On Thu Jul 30 08:54:15 2009, MortenRoenne wrote:
Show quoted text> I am building a .ucm file for converting entities (&...;) into unicode.
>
> But after running enc2xs and compiling it, the resulting encoding module
> won't convert all of my entities to unicode.
> Multiple unicode values aren't converted correct into an entity if there
> is a shorter form available as well.
> E.g.
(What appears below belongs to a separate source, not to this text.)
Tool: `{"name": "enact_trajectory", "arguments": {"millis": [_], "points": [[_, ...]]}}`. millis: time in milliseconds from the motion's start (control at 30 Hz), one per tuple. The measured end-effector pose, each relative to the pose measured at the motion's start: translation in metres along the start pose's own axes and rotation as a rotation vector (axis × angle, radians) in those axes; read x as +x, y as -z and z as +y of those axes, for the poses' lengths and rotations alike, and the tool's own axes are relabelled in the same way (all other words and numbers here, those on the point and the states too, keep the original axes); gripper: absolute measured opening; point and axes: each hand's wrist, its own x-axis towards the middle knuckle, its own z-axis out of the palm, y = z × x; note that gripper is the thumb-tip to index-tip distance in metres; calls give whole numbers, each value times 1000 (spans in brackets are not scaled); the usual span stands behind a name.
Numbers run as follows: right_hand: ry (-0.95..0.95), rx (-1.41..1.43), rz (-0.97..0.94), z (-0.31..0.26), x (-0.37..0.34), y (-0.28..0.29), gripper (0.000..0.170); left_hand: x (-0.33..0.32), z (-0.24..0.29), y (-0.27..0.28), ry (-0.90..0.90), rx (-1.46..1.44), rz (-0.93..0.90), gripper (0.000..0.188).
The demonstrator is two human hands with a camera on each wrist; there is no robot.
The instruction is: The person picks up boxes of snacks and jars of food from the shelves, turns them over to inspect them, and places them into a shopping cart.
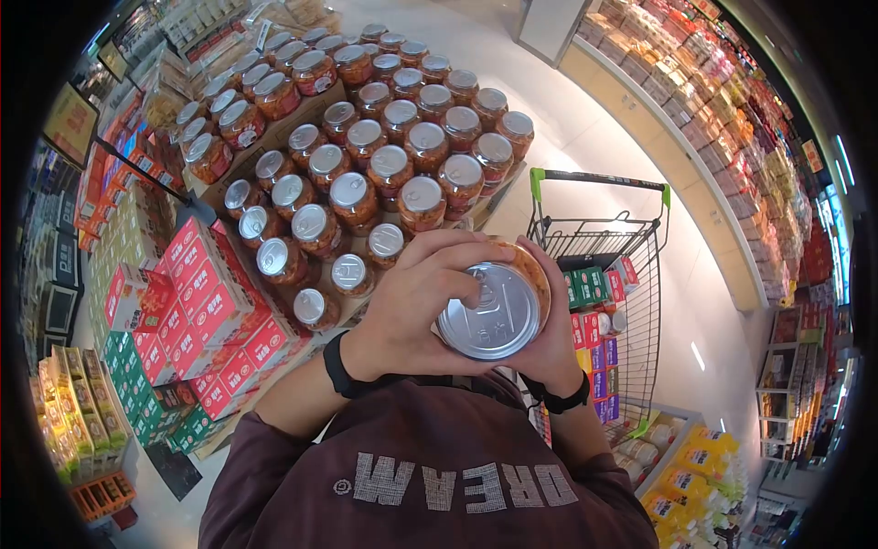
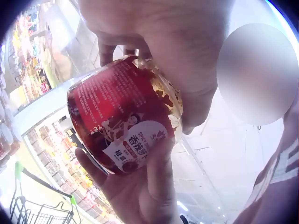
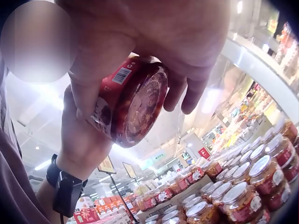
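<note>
Both my hands hold a glass jar of red pickled food in front of my chest, its silver lid [image 1: 498,325] facing my head. My left hand [image 1: 402,297] grips one side, with a finger curled over the lid at the pull tab. Around the opposite side curls my right hand [image 1: 554,343]. In the left wrist view the jar [image 2: 112,93] shows a red label reading "SPICY", with the right thumb [image 2: 160,172] pressed on it. From the right wrist the jar's ridged base [image 3: 145,109] and a barcode [image 3: 122,75] are visible.
A display of similar jars [image 1: 389,163] stands in front and to the left, beside stacked red cartons [image 1: 197,302]. A shopping cart [image 1: 599,188] with boxed goods stands to the right. Farther right runs a long shelf of packaged goods [image 1: 695,110]. Yellow packs [image 1: 686,476] lie at lower right.
</note>
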Motion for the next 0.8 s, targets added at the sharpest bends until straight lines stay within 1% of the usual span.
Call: {"name": "enact_trajectory", "arguments": {"millis": [167,267,467,533,667,800], "points": [[-20,39,11,3,-2,1,135,1,0,-3,-3,1,-2,72],[13,55,28,4,-3,1,132,2,-1,-5,-6,-10,-3,73],[-11,60,35,2,-4,4,129,5,2,-8,-8,-6,0,76],[-13,68,33,2,-4,6,128,7,4,-10,22,-36,44,67],[-16,68,30,2,-6,9,127,7,4,-13,19,-51,59,69],[9,26,44,3,-7,11,126,9,7,-12,22,-16,25,71]]}}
U0030+U0304 -> &0macr; doesn't work if there is a U0030 -> \x30
> mapping.
There is no wonder about that.
perldoc enc2xs
Show quoted text> Coping with duplicate mappings
> When you create a map, you SHOULD make your mappings round‐trip safe.
> That is, "encode('your−encoding', decode('your−encoding', $data)) eq
> $data" stands for all characters that are marked as "|0". Here is how
> to make sure:
>
> * Sort your map in Unicode order.
> * When you have a duplicate entry, mark either one with ’|1’ or ’|3’.
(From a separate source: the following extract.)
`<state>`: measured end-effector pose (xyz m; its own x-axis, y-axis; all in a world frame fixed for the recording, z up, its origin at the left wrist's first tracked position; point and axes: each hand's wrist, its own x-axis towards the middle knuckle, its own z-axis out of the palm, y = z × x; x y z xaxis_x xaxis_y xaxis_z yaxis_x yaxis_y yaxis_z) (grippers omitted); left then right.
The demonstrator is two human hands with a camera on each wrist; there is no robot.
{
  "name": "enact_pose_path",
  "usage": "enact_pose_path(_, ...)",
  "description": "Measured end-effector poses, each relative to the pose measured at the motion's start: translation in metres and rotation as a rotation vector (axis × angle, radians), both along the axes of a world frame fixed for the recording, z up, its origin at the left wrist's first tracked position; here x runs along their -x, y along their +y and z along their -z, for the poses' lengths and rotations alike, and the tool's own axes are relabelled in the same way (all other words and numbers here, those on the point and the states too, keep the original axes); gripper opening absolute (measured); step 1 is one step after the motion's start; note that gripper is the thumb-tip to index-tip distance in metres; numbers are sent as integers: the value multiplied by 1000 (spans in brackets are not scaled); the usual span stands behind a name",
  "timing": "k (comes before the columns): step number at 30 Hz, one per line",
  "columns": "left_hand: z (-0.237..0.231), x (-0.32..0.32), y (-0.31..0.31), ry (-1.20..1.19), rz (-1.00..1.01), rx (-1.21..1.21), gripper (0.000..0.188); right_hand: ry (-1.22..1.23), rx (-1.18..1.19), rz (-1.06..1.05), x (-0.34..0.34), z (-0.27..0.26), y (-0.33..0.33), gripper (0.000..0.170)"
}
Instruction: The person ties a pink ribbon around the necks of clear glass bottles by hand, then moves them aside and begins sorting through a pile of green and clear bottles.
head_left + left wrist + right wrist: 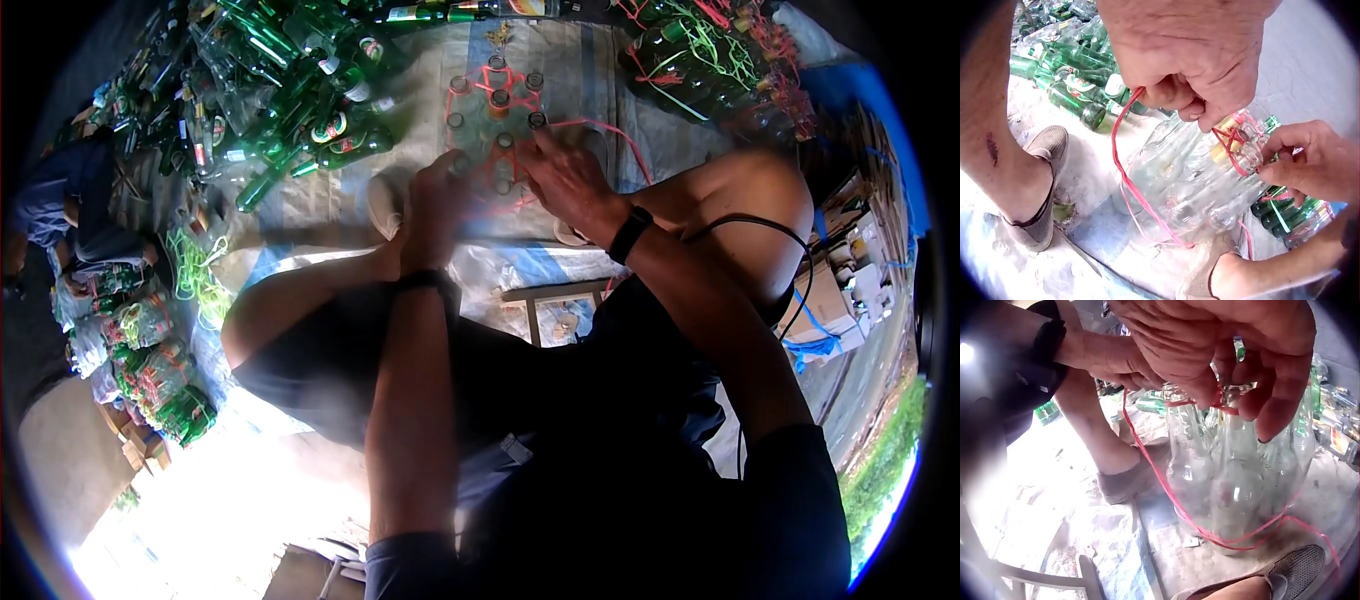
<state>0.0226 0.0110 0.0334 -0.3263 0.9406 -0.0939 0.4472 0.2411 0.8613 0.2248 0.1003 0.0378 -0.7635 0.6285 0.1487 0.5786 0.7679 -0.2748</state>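
Several clear glass bottles (1235, 487) stand upright in a tight group, with red string (1175, 500) laced around their necks. My left hand (1188, 62) is curled round the red string (1124, 159) at the near left side of the group, and the string hangs down in a loop from it. At the bottle necks on the other side, the fingers of my right hand (1310, 159) pinch the string beside a bottle mouth. In the head view, my left hand (432, 205) and my right hand (575, 185) are on either side of the near bottles.
Loose green bottles (345, 140) are piled at the back left. Another bundle of tied bottles (690, 70) lies at the back right. A second person (85, 200) sits at the far left near more bundles. My shoes (1038, 212) flank the group, and a wooden stool (1054, 578) is close by.
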Motion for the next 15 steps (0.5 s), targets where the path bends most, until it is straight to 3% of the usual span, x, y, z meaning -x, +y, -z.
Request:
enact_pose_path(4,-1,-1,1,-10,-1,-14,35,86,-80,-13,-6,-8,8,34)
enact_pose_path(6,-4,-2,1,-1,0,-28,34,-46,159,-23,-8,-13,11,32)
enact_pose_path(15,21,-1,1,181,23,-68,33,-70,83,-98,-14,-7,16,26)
> * And make sure the ’|1’ or ’|3’ entry FOLLOWS the ’|0’ entry.
>
> Here is an example from big5-eten.
>
> <U2550> \xF9\xF9 |0
> <U2550> \xA2\xA4 |3
>
> Internally Encoding −> Unicode and Unicode −> Encoding Map looks like
> this;
>
> E to U U to E
> −−−−−−−−−−−−−−−−−−−−−−−−−−−−−−−−−−−−−−
> \xF9\xF9 => U2550 U2550 => \xF9\xF9
> \xA2\xA4 => U2550
>
> So it is round‐trip safe for \xF9\xF9. But if the line above is upside
> down, here is what happens.
>
> E to U U to E
> −−−−−−−−−−−−−−−−−−−−−−−−−−−−−−−−−−−−−−
> \xA2\xA4 => U2550 U2550 => \xF9\xF9
> (\xF9\xF9 => U2550 is now overwritten!)
>
> The Encode package comes with ucmlint, a crude but sufficient utility
> to check the integrity of a UCM file. Check under the Encode/bin
> directory for this.
>
> When in doubt, you can use ucmsort, yet another utility under
> Encode/bin directory.
UCM-based encodings use what is called 'code page' technique and your case does not get
along very well with it. That is one of the the reason why some encodings like gsm0338
are not UCM-based even though they look simple.
Dan the Encode Maintainer